Song
- Language: Malay
- Genre: Folk Song;

= Chan Mali Chan =

Malay folk song

"Chan Mali Chan" is a folk song popular in Malaysia and Singapore. The song is a light-hearted song that may have its origin in a Malay poem pantun. In Indonesia, there are songs that have similar tones such as "Anak Kambing Saya" ("My Lamb" or "My Baby Goat") written by Saridjah Niung. It is commonly sung as a children's song.

There are different versions of "Chan Mali Chan", a common version that starts with talking about looking for a lamb/kid interpreted as parents looking for their children, and that it's about the togetherness and bond between children and their parents. Others suggest it is a flirtatious love song. A version was sung in the 1960 Singapore black-white film, Isi Neraka.

==Lyrics==
There are many variations in the lyrics found in Indonesia, Malaysia and Singapore.
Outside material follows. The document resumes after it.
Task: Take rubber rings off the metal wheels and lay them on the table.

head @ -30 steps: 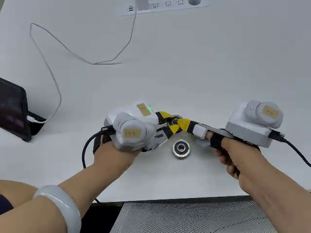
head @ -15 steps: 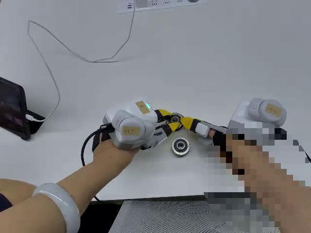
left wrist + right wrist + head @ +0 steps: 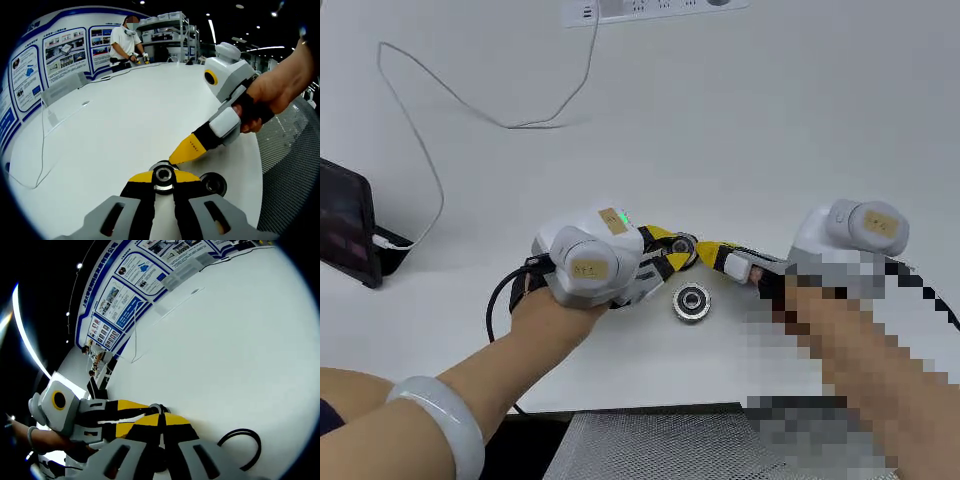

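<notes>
Hardly a twitch since half a second ago: both tools sit just where they were, nose to nose over the near part of the desk (image 3: 770,130). On this side the left tool (image 3: 665,252) has its yellow-tipped jaws clamped on a metal wheel (image 3: 163,175), one jaw on either flank, and the left gripper view looks straight onto the wheel's shiny hub. Coming in from the other hand, the right tool (image 3: 705,254) has its jaws drawn together into one yellow wedge, and that wedge's point meets the rim of the held wheel. Whether it actually nips any rubber there, I cannot tell. Down on the desk, just in front of the two tips and apart from them, a second wheel (image 3: 692,301) lies flat, a dark band round its outside and bright metal at the centre. Further out, a grey cable (image 3: 420,140) snakes from a white power strip (image 3: 650,8) at the far edge down to a dark screen (image 3: 345,235) propped at the left. A pale bangle (image 3: 445,425) rides the left forearm, and a person (image 3: 125,42) stands at the far end of the desk in the left gripper view.
</notes>
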A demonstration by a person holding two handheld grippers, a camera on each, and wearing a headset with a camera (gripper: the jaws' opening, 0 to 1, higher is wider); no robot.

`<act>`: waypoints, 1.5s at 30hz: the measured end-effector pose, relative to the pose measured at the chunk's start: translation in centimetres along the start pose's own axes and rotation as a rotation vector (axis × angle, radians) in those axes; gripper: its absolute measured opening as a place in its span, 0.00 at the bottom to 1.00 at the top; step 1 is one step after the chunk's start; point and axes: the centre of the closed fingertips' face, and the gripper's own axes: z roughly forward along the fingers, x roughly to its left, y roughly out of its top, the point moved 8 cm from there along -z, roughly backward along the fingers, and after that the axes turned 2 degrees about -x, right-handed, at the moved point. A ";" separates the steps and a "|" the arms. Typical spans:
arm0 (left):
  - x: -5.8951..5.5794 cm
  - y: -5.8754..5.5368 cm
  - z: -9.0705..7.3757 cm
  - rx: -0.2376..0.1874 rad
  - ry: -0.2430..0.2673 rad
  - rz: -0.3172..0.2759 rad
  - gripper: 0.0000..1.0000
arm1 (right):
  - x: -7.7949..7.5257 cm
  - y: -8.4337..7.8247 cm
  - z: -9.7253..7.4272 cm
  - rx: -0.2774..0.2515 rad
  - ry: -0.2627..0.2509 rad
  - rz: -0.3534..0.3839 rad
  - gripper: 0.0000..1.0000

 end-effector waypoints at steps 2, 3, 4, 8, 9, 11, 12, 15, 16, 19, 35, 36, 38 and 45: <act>0.0 0.0 0.0 0.001 0.001 0.000 0.13 | -0.1 0.0 0.1 0.003 0.004 0.016 0.03; 0.0 0.0 0.0 0.000 0.002 -0.001 0.13 | 0.0 0.0 0.1 0.006 0.004 0.016 0.03; 0.0 0.0 0.0 0.000 0.002 -0.001 0.13 | 0.0 0.0 0.1 0.008 0.004 0.012 0.03; -0.1 0.0 0.0 0.000 0.002 0.000 0.13 | -0.1 0.1 0.1 0.015 0.002 0.004 0.03; -0.1 0.0 0.0 0.000 0.001 0.000 0.13 | -0.1 0.1 0.1 0.015 0.002 -0.003 0.02; -0.1 0.1 0.0 0.000 0.001 0.001 0.13 | 0.1 0.1 0.0 0.016 -0.003 -0.026 0.02; -0.1 0.0 0.0 0.000 0.001 0.001 0.13 | 0.3 0.1 0.0 0.015 -0.004 -0.030 0.01; -0.1 0.1 -0.1 0.000 0.001 0.001 0.13 | 0.7 0.1 0.0 0.010 0.000 -0.038 0.01; -0.1 0.1 -0.1 0.000 0.001 0.001 0.13 | 0.7 0.1 0.0 0.009 0.001 -0.038 0.01; -0.1 0.1 -0.1 -0.001 0.001 0.001 0.13 | 0.7 0.1 0.0 0.009 0.006 -0.032 0.01; -0.1 0.1 -0.1 0.002 -0.002 0.002 0.13 | 3.3 1.0 0.4 -0.004 0.084 -0.085 0.01; -0.1 0.1 -0.1 0.003 -0.002 0.003 0.13 | 2.6 1.0 0.2 -0.004 0.045 -0.109 0.01; -0.1 0.1 -0.1 0.002 -0.002 0.003 0.13 | 1.2 0.9 -0.4 0.011 -0.025 -0.139 0.01; -0.2 0.1 -0.1 -0.002 0.000 0.000 0.13 | 0.2 0.2 -0.4 0.029 -0.020 -0.078 0.10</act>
This song may be presented in a question and answer format; the first line asks: "Where is my lamb", and the second line answers where the lamb is (different versions of the song may have different answers). Other questions may follow, such as "Where is my darling/baby", etc., followed by answers to these questions.
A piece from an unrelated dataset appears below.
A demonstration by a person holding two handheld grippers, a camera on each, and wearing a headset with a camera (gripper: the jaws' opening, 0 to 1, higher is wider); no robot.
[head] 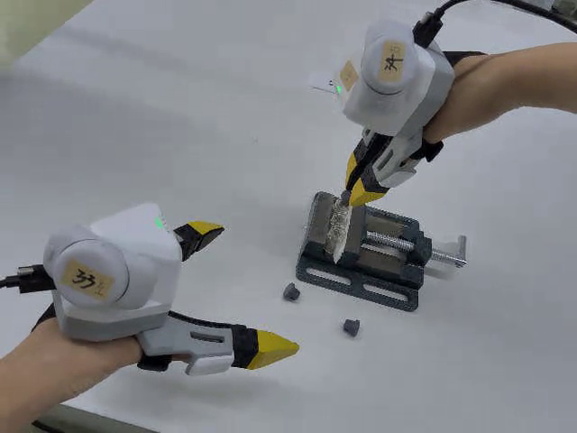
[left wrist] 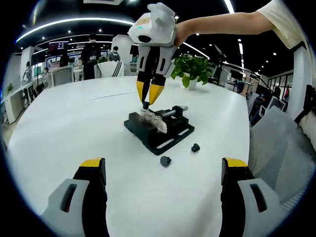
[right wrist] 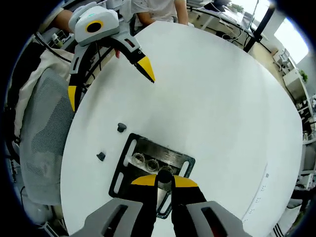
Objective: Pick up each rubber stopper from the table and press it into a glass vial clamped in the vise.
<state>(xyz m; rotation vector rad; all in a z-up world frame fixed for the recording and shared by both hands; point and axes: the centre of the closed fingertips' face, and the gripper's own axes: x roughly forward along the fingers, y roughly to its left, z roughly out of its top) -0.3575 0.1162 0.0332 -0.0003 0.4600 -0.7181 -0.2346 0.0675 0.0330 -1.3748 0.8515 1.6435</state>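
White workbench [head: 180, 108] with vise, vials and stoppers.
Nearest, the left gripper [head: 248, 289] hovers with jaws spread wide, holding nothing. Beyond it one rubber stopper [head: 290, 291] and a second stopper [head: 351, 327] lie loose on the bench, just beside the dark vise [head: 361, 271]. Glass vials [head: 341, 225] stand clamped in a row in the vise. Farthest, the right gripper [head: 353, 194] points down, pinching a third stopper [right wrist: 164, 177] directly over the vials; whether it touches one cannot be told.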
===Version in Malaysia and Singapore===
A common version found in Malaysia and Singapore:
|
 ;Malay Di mana dia anak kambing saya? Anak kambing saya yang makan daun talas Di mana dia buah hati saya? Buah hati saya bagai telur dikupas (Chorus) Chan mali chan, chan mali chan Chan mali chan, ketipung payung
 |
 ;English Where is he, my little lamb/kid? My little lamb is eating taro leaves Where is he, my darling/baby? My darling/baby is like an egg with its shell peeled (Note: This refers to the smooth skin of a person's appearance.) (Chorus) Chan mali chan, chan mali chan (Note: The meaning of "Chan mali chan" is uncertain, but "mali" has been interpreted as a "mari" ("to come"), so it may be read as an invitation to someone named "Chan" to come) Chan mali chan, ketipung payung (Note: Ketipung (a small kendang drum, sound of drumming, or a word used to time beat in games by children) and payung (umbrella) could be interpreted as terms of affection or words to beat in time)}
 |
(The verses may be repeated with the same or different questions and answers.)